O roteiro, também adaptado pelo diretor, tem Agu como narrador, porta-voz e olhos do espectador. Ganês, descoberto nas locações do filme, o jovem Abraham Attah impressiona pela desenvoltura. Agu é parte de uma família como qualquer outra, traquina e moleque como a idade permite. Está com os pais e irmãos no meio de uma zona de proteção durante a guerra civil declarada em seu país (que o roteiro não especifica qual), até que essa zona de proteção é invadida e ele vê a mãe fugir para outra cidade e o pai, avô e irmão serem assassinados na sua frente pelas forças do governo.
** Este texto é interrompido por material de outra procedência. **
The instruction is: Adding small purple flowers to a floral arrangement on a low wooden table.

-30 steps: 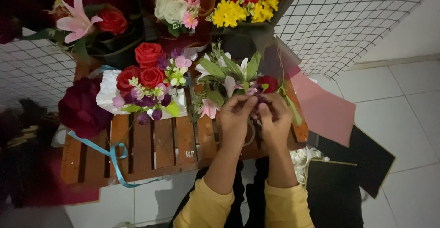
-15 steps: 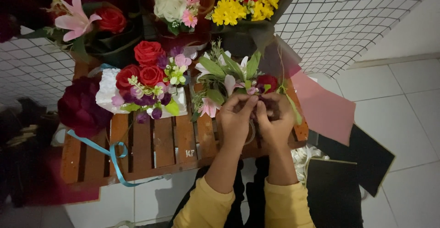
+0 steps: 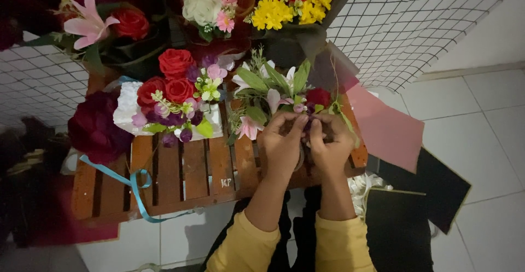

Ao fugir pela selva é encontrado pelas tropas do “Comandante” (Idris Elba das séries “The Wire” e “Luther” dando um show) e logo é recrutado para ser mais um soldado de guerra. De início, com todo ódio que tem coração, Agu busca vingança, mas também um lugar para ficar, ainda mais contra aqueles que mataram sua família. Na segunda metade do longa, percebe que atrocidades são cometidas pelos dois lados e em uma guerra vilões se espalham entre as fileiras, até devido a própria transformação que sofre passando de um alegre e brincalhão garoto para mais um insano a tirar vidas da população que paga o pato pela busca sangrenta de poder.

“Beasts Of No Nation” tem uma gama de qualidades a serem elencadas. O drama de guerra é conciso, violento, nada apelativo ou banal. Contudo, também explora a psique daqueles homens que se veem arremessados em uma matança sem fim, além de criticar ações do tipo e toda política suja de interesses envolvida nesses casos. Tecnicamente bem feito, com um diretor que apresenta um talento maior a cada trabalho e ótima atuação da dupla principal de atores, é um filme que representa um marco para a Netflix, e quem sabe, um pouco mais além (o filme está cotado para o Oscar do próximo ano).

P.S: A título de curiosidade, “Beasts of No Nation” é também o nome de um disco lançado pelo músico nigeriano Fela Kuti em 1989. Vale a pena conhecer.